Incidentally, Yevheniya was one of those who willingly moved into the Veterans’ Home. When she performed here a long time ago, she understood that a happy old age was possible here: three full meals a day, with menus approved by gerontologists, free and immediate medical assistance, occasional trips to the “outer world,” to concerts and performances. However, the Veterans’ Home administration has imposed a strict requirement that all tenants be neatly dressed when they are outside or during meals. Yet despite their respectable age, this is not difficult at all for these former actors, who simply don’t see how it could be otherwise. For example, Yevheniya Yakubovych says that she regularly uses face masques, and she considers it bad manners to appear in public without makeup or jewelry.

Indeed, good spirits and vitality are what makes the veterans in this home different from inmates of similar institutions.
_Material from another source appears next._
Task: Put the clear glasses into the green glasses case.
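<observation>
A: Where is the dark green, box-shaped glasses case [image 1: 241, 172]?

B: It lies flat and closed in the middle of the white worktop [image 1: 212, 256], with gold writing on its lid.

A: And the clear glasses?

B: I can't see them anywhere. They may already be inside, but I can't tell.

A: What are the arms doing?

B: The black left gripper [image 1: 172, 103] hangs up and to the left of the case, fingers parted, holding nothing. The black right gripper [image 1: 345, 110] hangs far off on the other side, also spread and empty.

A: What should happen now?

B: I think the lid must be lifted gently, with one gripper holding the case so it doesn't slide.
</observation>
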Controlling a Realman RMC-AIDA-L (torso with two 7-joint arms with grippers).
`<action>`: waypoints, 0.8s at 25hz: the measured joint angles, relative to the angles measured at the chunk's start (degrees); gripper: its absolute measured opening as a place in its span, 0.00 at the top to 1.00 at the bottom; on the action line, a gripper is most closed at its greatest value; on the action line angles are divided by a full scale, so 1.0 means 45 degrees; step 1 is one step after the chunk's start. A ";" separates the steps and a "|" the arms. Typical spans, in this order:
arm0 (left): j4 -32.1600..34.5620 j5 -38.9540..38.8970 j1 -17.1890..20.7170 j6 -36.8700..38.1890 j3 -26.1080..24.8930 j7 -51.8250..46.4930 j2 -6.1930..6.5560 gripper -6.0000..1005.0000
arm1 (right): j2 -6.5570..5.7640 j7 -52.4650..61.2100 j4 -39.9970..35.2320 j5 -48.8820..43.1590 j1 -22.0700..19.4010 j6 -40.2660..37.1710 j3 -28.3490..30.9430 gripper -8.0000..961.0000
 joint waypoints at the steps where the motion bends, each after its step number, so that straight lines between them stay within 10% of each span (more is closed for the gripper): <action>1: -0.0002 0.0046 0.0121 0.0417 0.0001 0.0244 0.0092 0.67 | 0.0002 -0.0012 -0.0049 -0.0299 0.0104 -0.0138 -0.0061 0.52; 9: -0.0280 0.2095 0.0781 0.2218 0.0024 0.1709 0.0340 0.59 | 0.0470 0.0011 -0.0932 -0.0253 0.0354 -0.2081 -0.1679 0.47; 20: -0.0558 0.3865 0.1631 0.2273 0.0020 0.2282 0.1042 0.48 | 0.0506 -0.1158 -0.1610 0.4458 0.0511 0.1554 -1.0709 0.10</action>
The retired actors understand that they got lucky. Twenty-eight rooms and beds in their home are obviously not enough to house all retired actors. Some say that their former colleagues, unable to survive on a pension, resort to busking for money, mostly in underpasses. After all, long gone are the houses and clubs of culture that need a professional instructor for amateur theatricals.
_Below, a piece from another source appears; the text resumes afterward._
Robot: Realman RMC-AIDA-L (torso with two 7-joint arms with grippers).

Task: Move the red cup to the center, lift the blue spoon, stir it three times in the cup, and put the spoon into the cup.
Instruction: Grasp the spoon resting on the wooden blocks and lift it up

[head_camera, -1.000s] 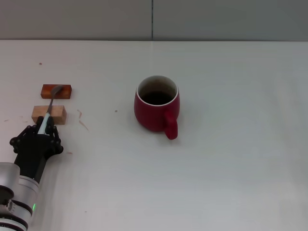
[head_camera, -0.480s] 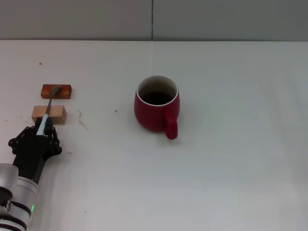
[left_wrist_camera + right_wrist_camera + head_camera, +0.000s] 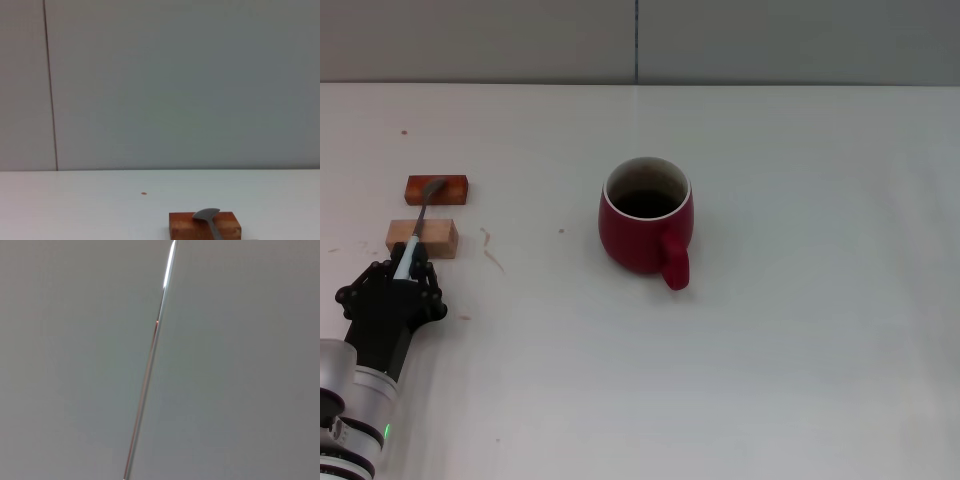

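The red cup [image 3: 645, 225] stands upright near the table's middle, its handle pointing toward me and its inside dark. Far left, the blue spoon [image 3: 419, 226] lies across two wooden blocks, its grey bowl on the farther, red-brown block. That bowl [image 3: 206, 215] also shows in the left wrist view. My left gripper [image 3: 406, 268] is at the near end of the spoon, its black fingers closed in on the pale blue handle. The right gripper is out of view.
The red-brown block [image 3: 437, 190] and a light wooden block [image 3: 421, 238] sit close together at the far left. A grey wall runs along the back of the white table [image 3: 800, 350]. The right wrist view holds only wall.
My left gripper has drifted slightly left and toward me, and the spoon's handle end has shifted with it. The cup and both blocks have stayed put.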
Yet even the Veterans’ Home is struggling to survive. While the home is state-subsidized, and most of the retired actors’ pensions go to the home fund, the administration admits there is enough money only for food, clothing, and medication. So even a burned-out light bulb can lead to a budget shortfall, let alone major breakdowns, fuel costs, and emergencies. As for support that the Veterans’ Home receives from people of good will, only young people of one religious community provide regular assistance. Their visits are real holidays for the veterans. They go for walks in the park, read books aloud, and tell jokes. Halyna Ratmyrova, a former actress at the Uzhhorod Drama Theater, said happily that two couples among their young helpmates have already tied the knot. As soon as she spotted the courting couples, she knew they were bound for the altar.

It is not true that the pensioners suffer from a lack of attention here. For example, Halyna Ratmyrova’s former colleagues visit her all the time. “After all, I spent fifty years and eight months onstage,” she said with a smile. Perhaps this is why she still dreams of the theater. Meanwhile, she can go on endlessly telling stories, like the one about bursting into laughter during a serious monolog or accidentally prompting an actor into saying wrong lines onstage. Yet her best memories date from the war and postwar period, when she was staging performances as part of a front-line brigade.

The oldest tenant of the Veterans’ Home, 101-year-old Anton Shtepa, also likes to reminisce. Without glasses he reads aloud the most brilliant phrases from the book A Luckless Lucky Man. Of course, this book is about him, the meritorious master of folk art. Yet he complains that the book does not include his own recipe for longevity, which is quite simple: life on the land and a favorite pastime. Over the years Anton has had many hobbies. Woodcarving is his all-time favorite. Representing the apogee of his creative quest were compositions based on folk motifs and works by Ukrainian classics. Before this he carved musical instruments, which earned him the nickname of the Stradivarius of Chernihiv for the sound produced by his violins — tobacco pipes, shelves, and kitchen utensils. Everything began with a wooden scooter that he crafted at the age of nine, for which he received a sound beating from his father, who thought that his son’s business was to tend herds and not ride scooters.

Still and all, Anton Shtepa is not that proud of his compositions. He mentions his icon at a Belgian church, where worshippers pray for his health to this very day. His pride and joy is a steam machine, which he promised to his father at age twelve. Now the steam machine is in his room in the Veterans’ Home. Anton plans to hold a public display of his works. At 101 he is also thinking of joining the ranks of the Ukrainian Cossacks.